Luís, um dos funcionários da oficina, foi contratado em janeiro deste ano com carteira assinada, após ter cumprido sua pena. A cada três dias trabalhados, ele abateu um dia de condenação.
As empresas que fazem parcerias com órgãos públicos e entidades para contratar presidiários não precisam estabelecer vínculo empregatício, nem pagar encargos trabalhistas como FGTS, férias e 13º salário, já que o contrato de trabalho é regido pela Lei de Execuções Penais, e não pela CLT (Consolidação das Leis de Trabalho).

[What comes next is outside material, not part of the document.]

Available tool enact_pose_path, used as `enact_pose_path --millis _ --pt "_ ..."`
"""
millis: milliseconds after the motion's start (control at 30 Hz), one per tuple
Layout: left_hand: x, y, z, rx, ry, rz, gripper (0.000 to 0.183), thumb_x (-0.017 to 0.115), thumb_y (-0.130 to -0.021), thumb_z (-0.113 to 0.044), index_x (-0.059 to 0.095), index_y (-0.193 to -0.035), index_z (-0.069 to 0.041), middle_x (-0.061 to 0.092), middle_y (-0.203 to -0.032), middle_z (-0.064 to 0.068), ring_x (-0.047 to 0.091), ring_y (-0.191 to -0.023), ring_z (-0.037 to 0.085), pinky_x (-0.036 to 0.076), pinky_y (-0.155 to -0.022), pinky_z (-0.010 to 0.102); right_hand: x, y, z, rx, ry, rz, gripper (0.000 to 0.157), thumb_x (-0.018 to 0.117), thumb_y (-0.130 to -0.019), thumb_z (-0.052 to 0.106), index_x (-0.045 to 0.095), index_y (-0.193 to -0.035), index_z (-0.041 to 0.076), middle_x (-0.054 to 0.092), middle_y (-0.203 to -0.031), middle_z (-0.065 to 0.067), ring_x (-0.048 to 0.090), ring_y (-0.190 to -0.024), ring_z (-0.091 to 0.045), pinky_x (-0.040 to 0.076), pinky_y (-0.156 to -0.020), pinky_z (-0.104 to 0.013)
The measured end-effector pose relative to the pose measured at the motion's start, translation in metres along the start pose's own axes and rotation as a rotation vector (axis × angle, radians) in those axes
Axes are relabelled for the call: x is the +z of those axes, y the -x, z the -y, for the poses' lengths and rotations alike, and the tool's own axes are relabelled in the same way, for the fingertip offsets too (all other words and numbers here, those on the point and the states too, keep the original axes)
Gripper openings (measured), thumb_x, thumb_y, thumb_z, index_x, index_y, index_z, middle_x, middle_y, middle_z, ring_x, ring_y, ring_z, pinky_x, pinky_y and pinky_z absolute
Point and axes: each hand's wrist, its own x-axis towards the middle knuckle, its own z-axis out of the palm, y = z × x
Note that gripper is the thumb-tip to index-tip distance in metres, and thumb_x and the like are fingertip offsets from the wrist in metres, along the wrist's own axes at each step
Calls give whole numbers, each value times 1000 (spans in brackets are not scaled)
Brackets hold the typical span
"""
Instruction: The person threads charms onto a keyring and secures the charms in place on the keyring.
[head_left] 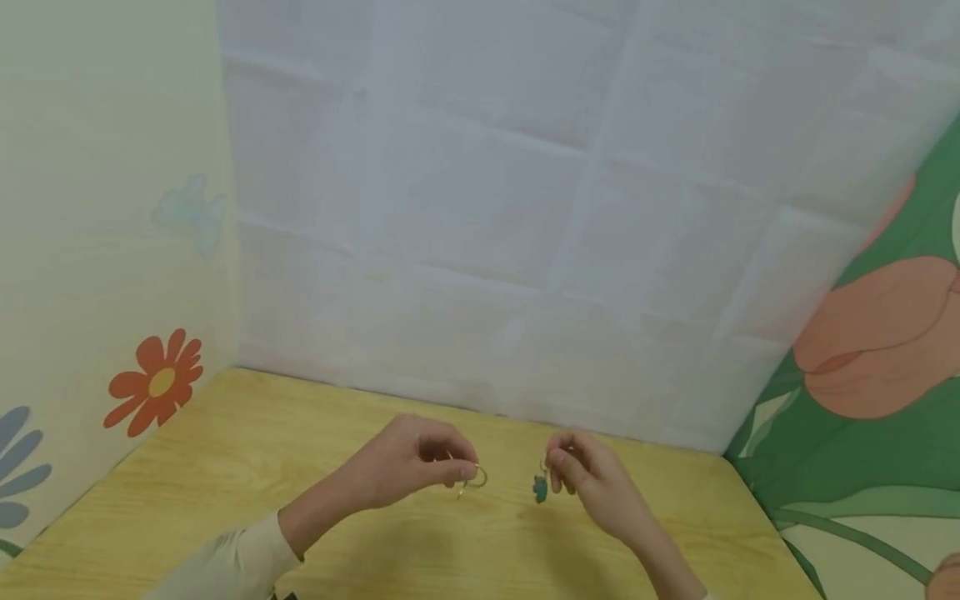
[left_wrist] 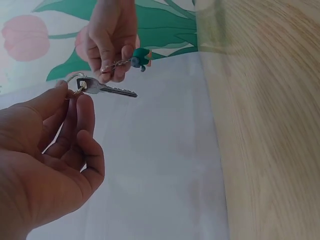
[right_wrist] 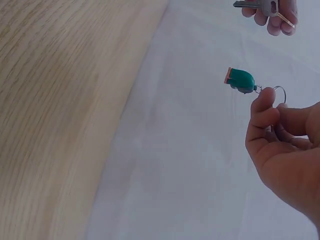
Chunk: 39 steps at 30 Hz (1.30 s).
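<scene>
My left hand pinches a metal ring between thumb and forefinger. From that ring hangs a silver key, its toothed blade pointing down toward the table in the head view. To the right, my right hand pinches a thin ring with a short chain. A small green figure charm with an orange end dangles from it. Both hands are held over the wooden table, with a gap between the key and the charm.
The wooden table has a light grain. Behind it stands a creased white sheet. A cream panel with a red flower borders the left, and a green panel with pink tulips the right.
</scene>
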Motion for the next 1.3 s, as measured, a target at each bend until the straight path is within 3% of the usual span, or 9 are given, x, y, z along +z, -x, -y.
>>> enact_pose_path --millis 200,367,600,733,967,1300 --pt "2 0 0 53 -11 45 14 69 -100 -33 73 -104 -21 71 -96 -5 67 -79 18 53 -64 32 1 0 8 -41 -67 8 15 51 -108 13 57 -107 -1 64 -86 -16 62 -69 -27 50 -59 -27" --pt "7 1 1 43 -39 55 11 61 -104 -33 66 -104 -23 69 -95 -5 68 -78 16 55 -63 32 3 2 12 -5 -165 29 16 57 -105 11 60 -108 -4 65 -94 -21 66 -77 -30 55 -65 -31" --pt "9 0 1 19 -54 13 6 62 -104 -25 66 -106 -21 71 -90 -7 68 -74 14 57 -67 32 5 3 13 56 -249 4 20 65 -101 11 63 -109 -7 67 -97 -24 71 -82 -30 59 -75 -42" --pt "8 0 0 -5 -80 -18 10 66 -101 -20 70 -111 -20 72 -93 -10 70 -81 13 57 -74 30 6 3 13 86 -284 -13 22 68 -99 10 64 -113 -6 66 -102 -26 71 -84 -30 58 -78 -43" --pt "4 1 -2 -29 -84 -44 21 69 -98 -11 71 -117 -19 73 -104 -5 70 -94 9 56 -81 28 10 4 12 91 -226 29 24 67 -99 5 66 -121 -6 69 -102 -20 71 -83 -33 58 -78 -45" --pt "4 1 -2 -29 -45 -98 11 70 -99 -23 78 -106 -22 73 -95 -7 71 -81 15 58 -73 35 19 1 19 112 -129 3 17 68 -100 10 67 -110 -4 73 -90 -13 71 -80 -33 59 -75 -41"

Segundo o Conselho Nacional de Justiça (CNJ), que coordena o programa “Começar de Novo”, há hoje 3.512 vagas abertas em empresas de todo o Brasil para detentos e pessoas que já cumpriram pena. “A maioria só contrata ex-presidiários se houver algum incentivo financeiro”, analisa José Pastore, professor de economia e administração da Universidade de São Paulo (USP) e autor do livro “Trabalho para Ex-infratores” (Ed. Saraiva).
De acordo com o estudioso, o incentivo que o Estado de Minas Gerais passou a dar às empresas que contratam ex-detentos aumentou a adesão ao programa. Em São Paulo, Pastore conta que as companhias só contratam ex-presidiários ao descobrirem que é pré-requisito para vencer licitações com órgãos públicos.

Karlo Dias
Odebrecht e grupo OAS contrataram 30 presos e ex-detentos para as obras do Arena Fonte Nova, na Bahia
Mão de obra para os grandes 
Empresas conhecidas e de grande porte também aderiram ao programa do CNJ. Em 2010, a grife de roupas Hering contratou centenas de presos e ex-detentos para trabalhar em um galpão na cidade de Aparecida de Goiânia, em Goiás. Procurada pelo iG, a companhia alegou estar impedida de dar detalhes sobre o projeto, por estar em período de silêncio, que antecede a divulgação de balanços internos.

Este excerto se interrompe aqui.